Florida Star v. B. J. F.
Headline: Court limits state power to punish newspapers for printing rape victims’ names when information came from a government release, making it harder for states to fine media after official disclosures.
Holding:
- Makes it harder for states to collect damages from news outlets for publishing truth from official releases.
- Pushes governments to better redact or control sensitive records before public release.
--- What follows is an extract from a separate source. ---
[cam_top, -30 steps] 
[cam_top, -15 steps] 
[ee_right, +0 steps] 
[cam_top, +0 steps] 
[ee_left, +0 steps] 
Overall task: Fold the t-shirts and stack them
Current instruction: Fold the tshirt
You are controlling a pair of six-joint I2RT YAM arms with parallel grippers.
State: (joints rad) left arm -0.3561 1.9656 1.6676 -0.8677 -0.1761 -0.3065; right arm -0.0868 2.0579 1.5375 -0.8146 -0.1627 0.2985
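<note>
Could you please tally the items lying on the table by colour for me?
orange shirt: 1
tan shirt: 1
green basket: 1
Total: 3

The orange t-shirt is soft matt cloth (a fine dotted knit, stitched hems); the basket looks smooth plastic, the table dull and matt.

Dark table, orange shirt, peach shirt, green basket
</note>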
- Protects routine crime reporting when information was lawfully provided by officials.
Summary
Background
A small Jacksonville weekly newspaper printed the full name of a woman who reported a rape after copying a police incident report that had been placed in a sheriff’s pressroom. The woman sued the paper under a Florida law that forbids publishing the names of sexual-offense victims. At trial the judge found the paper negligent as a matter of law, and a jury awarded $75,000 in compensatory damages and $25,000 in punitive damages; the Florida courts upheld that result.
Reasoning
The Supreme Court asked whether the First Amendment allows civil damages against a newspaper that lawfully obtained and accurately printed a rape victim’s name from a government document. Relying on prior decisions, the Court said that when the press lawfully gets truthful information about a matter of public importance, the government may punish publication only to protect an interest of the highest order and only by narrowly tailored means. Because the police department itself released the report, the statute was underinclusive and imposed a strict negligence rule that was not narrowly tailored, the Court reversed the judgment against the paper.
Real world impact
The decision protects routine news reporting that relies on government releases and makes it harder for states to impose damages on newspapers in similar circumstances. It also places the burden on governments to safeguard sensitive records and on courts to assess privacy claims case by case. The ruling is limited — it does not say truthful publication is always protected and leaves room for narrower, carefully drafted restrictions in different facts.
Dissents or concurrances
Justice Scalia agreed the law was fatally underinclusive. Justice White (joined by two Justices) dissented, emphasizing the victim’s serious harms and arguing the verdict was justified by the newspaper’s negligence.